I used opencl1.1 on Mali628(Exynos5422)。
1.
first I create a buffer
buffer = clCreateBuffer(context, CL_MEM_READ_WRITE | CL_MEM_ALLOC_HOST_PTR, 1280*720*4, NULL, &errorNumber);
next call the kernel to handle the buffer and waiting the command queue finish.
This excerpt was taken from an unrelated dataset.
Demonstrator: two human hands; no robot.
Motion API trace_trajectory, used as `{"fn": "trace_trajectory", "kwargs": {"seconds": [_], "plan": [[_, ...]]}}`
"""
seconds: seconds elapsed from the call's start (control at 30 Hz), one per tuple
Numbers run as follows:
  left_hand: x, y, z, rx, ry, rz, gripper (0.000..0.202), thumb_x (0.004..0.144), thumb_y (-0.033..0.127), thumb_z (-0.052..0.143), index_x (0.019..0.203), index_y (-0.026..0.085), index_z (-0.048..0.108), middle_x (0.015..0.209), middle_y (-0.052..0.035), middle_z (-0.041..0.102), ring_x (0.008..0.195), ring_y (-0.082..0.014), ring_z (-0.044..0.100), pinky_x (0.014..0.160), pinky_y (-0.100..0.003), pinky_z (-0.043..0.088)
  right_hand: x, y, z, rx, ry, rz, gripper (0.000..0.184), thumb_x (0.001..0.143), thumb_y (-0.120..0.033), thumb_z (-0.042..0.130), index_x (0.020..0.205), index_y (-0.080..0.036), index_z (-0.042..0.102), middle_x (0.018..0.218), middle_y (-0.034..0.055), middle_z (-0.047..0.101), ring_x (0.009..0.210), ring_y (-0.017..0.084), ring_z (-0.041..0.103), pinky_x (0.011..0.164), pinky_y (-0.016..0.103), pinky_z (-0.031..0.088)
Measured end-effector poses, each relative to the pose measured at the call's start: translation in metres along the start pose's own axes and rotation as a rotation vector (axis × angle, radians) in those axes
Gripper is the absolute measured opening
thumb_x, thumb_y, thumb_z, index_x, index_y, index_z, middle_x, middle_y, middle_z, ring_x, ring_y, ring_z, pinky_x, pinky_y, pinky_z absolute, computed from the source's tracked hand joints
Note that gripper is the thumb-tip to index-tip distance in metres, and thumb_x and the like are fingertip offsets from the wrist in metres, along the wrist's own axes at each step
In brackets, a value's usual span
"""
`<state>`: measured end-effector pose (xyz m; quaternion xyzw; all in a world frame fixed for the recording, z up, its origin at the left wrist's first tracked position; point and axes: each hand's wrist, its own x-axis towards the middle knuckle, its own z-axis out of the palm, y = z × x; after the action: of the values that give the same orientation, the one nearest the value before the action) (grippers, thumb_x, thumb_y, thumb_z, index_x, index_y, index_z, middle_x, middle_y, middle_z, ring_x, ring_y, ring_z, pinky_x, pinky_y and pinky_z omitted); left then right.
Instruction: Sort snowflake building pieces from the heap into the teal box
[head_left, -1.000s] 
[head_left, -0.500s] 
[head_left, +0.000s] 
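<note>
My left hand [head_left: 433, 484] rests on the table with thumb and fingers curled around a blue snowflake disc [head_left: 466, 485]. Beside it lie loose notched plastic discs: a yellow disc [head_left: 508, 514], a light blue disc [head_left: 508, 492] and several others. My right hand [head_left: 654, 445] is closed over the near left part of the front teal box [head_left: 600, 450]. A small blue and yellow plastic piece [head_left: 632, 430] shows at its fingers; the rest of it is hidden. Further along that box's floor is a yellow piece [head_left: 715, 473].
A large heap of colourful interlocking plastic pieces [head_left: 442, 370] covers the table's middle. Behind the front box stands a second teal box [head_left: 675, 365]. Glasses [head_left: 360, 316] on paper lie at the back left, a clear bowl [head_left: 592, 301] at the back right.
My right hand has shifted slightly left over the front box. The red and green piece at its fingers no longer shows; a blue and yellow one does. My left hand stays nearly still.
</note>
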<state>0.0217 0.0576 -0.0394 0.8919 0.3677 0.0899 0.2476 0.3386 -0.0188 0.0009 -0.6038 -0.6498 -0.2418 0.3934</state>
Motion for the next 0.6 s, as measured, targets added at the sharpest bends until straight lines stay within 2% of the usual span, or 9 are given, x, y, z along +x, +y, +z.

finally, map the buffer to cpu
*pCPU = (unsigned char *)clEnqueueMapBuffer(command_queue,buffer,
CL_TRUE,
CL_MAP_READ,
0,
1280*720*4,
0, NULL, NULL, &errorNumber);
the process buffer map to cpu takes 1843us
2.
change CL_MAP_READ to CL_MAP_WRITE
CL_MAP_WRITE,
I though it will save time , but it still takes 1891us
In my opinion, CL_MEM_ALLOC_HOST_PTR mean map/umap the buffer will only translate the pointer (may been flush the cache) but not to copy memory.why it cost a long time.
thx!
Thank you for your answer.
I had check the config file:
$cat /sys/devices/system/cpu/cpu0/cpufreq/scaling_governor
performance
$cat /sys/devices/system/cpu/cpu1/cpufreq/scaling_governor
$cat /sys/devices/system/cpu/cpu2/cpufreq/scaling_governor
$cat /sys/devices/system/cpu/cpu3/cpufreq/scaling_governor
$cat /sys/devices/system/cpu/cpu4/cpufreq/scaling_governor
$cat /sys/devices/system/cpu/cpu5/cpufreq/scaling_governor
$cat /sys/devices/system/cpu/cpu6/cpufreq/scaling_governor
$cat /sys/devices/system/cpu/cpu7/cpufreq/scaling_governor